● PROBLEM TO WORK ON
Every line in the entries where "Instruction" is found should be copied.

┌────────

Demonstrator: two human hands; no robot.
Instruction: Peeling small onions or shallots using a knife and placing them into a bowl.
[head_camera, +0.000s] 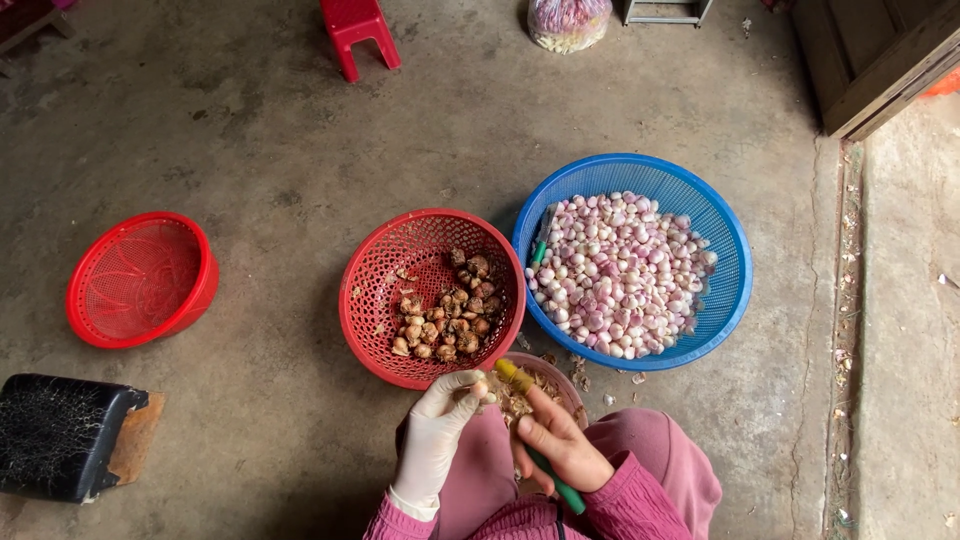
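from the head view we look down on a bare, stained concrete floor (250, 130), with a raised paler step (910, 300) along the right. a red stool (357, 30) and a clear bag (567, 22) sit at the far edge, an empty red basket (140, 280) to the left, a black block (60, 435) near it. in front of us a red basket (375, 300) holds brown unpeeled bulbs (445, 320); just beside it a blue basket (730, 290) holds pale pink peeled cloves (620, 275). our gloved left hand (435, 435) pinches a small clove (484, 392) over a pink bowl (560, 375). our bare right hand (560, 445) is closed around a knife (515, 377) with a green handle, its tip touching the clove.
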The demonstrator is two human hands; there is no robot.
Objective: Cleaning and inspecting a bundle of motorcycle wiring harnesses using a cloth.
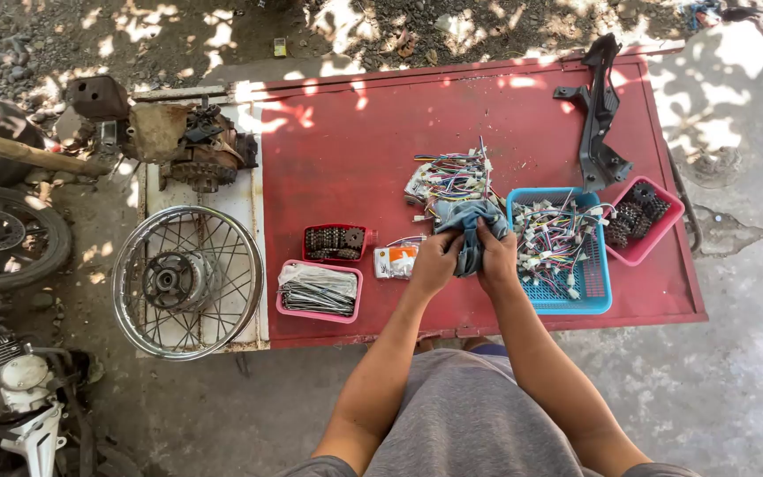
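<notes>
Both hands are closed on one blue-grey cloth (468, 231) over the red table (346, 150): left hand (434, 263) fisted on its left edge, right hand (498, 258) clamped on the right. Cloth sits between the loose wire bundle (449, 177) and the blue basket (590, 284) of connectors. Whatever is inside the cloth is hidden. Fingertips are buried in the folds.
</notes>
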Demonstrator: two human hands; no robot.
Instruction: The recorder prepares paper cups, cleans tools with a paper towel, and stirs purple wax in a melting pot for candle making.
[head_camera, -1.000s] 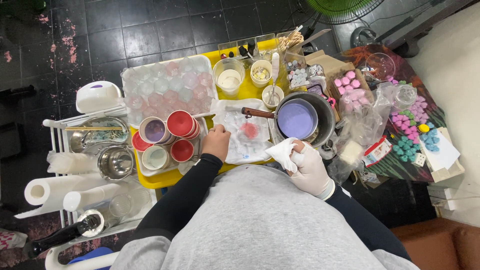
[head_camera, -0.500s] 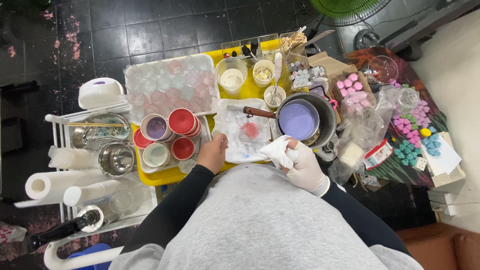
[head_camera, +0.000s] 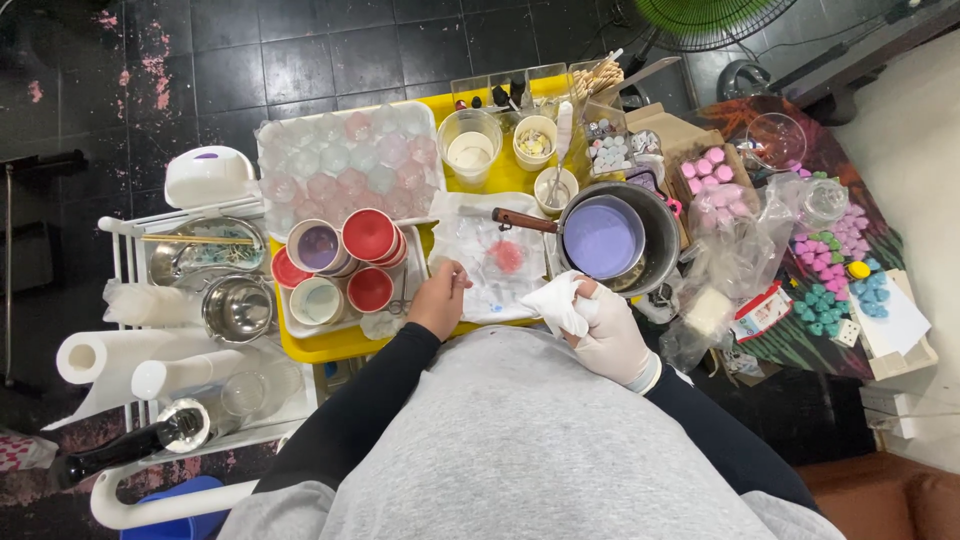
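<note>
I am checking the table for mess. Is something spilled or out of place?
Yes. A red stain marks the white paper sheet in the middle, beside the pot of purple liquid. The gloved right hand holds a crumpled white tissue.

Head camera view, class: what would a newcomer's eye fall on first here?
Probably the pan of lilac liquid at the centre right of the yellow table, just above the gloved right hand clutching a white cloth. Left of it, red cups cluster beside the bare left hand. Pink and teal moulded pieces lie scattered far right.
</note>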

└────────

● SOLUTION FOR THIS TASK
Instruction: Peeling small onions or shallots using a knife and placing them into a bowl.
Instruction: The recorder prepares paper cups, cleans tools with a paper towel, and stirs purple wax in a melting pot for candle making.

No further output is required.